Single Message Transforms

Single Message Transforms (SMTs) help you modify data and its characteristics as it passes through a connector, without needing additional stream processors.

Prior to using an SMT with production data, test the configuration on a smaller subset of data to verify the behavior of the SMT.

Cast

Cast SMT lets you change the data type of fields in a Redpanda message, updating the schema if one is present.

Use the concrete transformation type designed for the record key (org.apache.kafka.connect.transforms.Cast$Key) or value (org.apache.kafka.connect.transforms.Cast$Value).

Configuration

Property key Description

spec

Comma-separated list of field names and the type to which they should be cast; for example: my-field1:int32,my-field2:string. Allowed types are: `int8, int16, int32, int64, float32, float64, boolean, and string.

Example

"transforms": "Cast",
"transforms.Cast.type": "org.apache.kafka.connect.transforms.Cast$Value",
"transforms.Cast.spec": "price:float64"

Before:

{"price": 1234, "product_id": "9987"}

After:

{"price": 1234.0,"product_id": "9987"}

DropHeaders

DropHeaders SMT removes one or more headers from each record.

Configuration

Property key Description

headers

Comma-separated list of header names to drop.

Example

Sample configuration:

"transforms": "DropHeader",
"transforms.DropHeader.type": "org.apache.kafka.connect.transforms.DropHeaders",
"transforms.DropHeader.headers": "source-id,conv-id"

EventRouter (Debezium)

The outbox pattern is a way to safely and reliably exchange data between multiple (micro) services. An outbox pattern implementation avoids inconsistencies between a service’s internal state (as typically persisted in its database) and state in events consumed by services that need the same data.

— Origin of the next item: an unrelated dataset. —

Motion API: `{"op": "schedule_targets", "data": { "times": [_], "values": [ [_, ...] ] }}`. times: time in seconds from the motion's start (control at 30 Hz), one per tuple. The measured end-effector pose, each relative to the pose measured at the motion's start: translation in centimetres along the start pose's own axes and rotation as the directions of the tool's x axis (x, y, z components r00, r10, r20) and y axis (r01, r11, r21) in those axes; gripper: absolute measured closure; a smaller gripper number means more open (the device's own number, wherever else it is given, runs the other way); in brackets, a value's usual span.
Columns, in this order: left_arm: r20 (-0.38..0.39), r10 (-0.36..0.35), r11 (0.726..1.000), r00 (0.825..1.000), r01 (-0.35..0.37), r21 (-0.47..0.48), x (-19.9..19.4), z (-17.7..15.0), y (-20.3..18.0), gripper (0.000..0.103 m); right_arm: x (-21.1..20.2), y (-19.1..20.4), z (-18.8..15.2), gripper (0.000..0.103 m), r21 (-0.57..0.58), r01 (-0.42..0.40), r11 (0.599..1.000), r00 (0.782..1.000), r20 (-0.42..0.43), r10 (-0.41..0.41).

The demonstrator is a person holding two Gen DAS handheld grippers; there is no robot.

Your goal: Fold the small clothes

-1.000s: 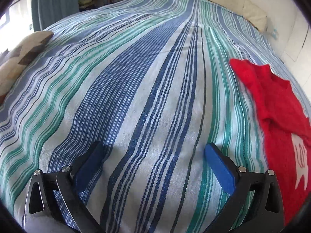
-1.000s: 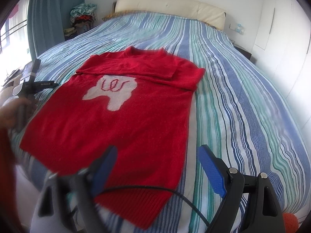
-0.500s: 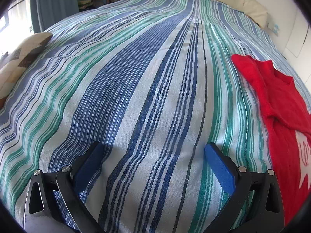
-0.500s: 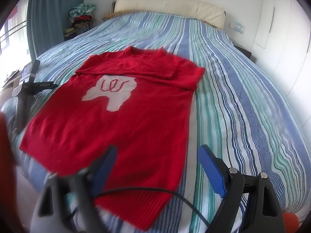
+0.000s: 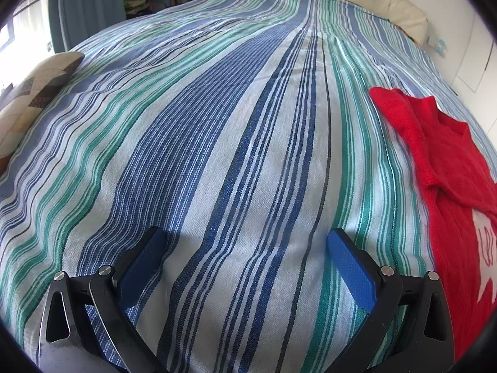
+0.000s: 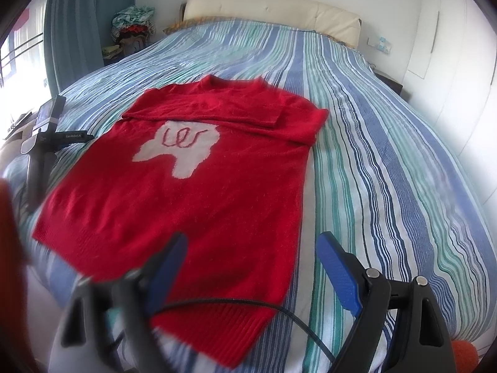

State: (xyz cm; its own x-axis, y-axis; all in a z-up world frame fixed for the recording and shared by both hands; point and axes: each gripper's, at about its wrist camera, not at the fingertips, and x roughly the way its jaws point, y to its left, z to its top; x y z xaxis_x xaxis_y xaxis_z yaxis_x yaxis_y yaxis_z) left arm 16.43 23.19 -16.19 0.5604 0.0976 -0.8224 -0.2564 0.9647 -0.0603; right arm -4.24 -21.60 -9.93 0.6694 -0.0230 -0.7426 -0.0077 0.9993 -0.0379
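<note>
A red knitted sweater point(image 6: 202, 211) lies flat on the striped bedspread point(image 6: 372, 155), with its sleeves folded across the chest above a white patch point(image 6: 183, 149) that bears a red squiggle. My right gripper point(image 6: 251, 237) hovers open over the sweater's lower right part, with nothing between its blue pads. In the left wrist view, my left gripper point(image 5: 245, 236) stands open over bare bedspread point(image 5: 217, 124), and the sweater point(image 5: 450, 186) lies off to its right. The black body of that left gripper point(image 6: 37, 152) shows just past the sweater's left edge.
A cream headboard point(image 6: 273, 9) closes the far end of the bed. A pile of clothes point(image 6: 133, 21) and a blue curtain point(image 6: 80, 31) stand at the back left. A patterned pillow point(image 5: 31, 93) lies at the left edge. A black cable point(image 6: 248, 303) crosses the hem.
Both grippers stay open and almost still. In the right wrist view, the hand at the left edge has slipped out of sight. The sweater has not moved.
</note>
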Motion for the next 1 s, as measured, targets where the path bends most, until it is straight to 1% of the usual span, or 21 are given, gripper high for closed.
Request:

To implement the outbox pattern in a Debezium application, configure a Debezium connector to:

  • Capture changes in an outbox table

  • Apply the Debezium outbox EventRouter Single Message Transformation

EventRouter SMT is available for managed Debezium connectors only.

Configuration

Property key Description

route.by.field

Specifies the name of a column in the outbox table. The default behavior is that the value in this column becomes a part of the name of the topic to which the connector emits the outbox messages.

route.topic.replacement

Specifies the name of the topic to which the connector emits outbox messages. The default topic name is outbox.event. followed by the aggregatetype column value in the outbox table record.

table.expand.json.payload

Specifies whether the JSON expansion of a String payload should be done. If no content is found, or if there’s a parsing error, the content is kept "as is".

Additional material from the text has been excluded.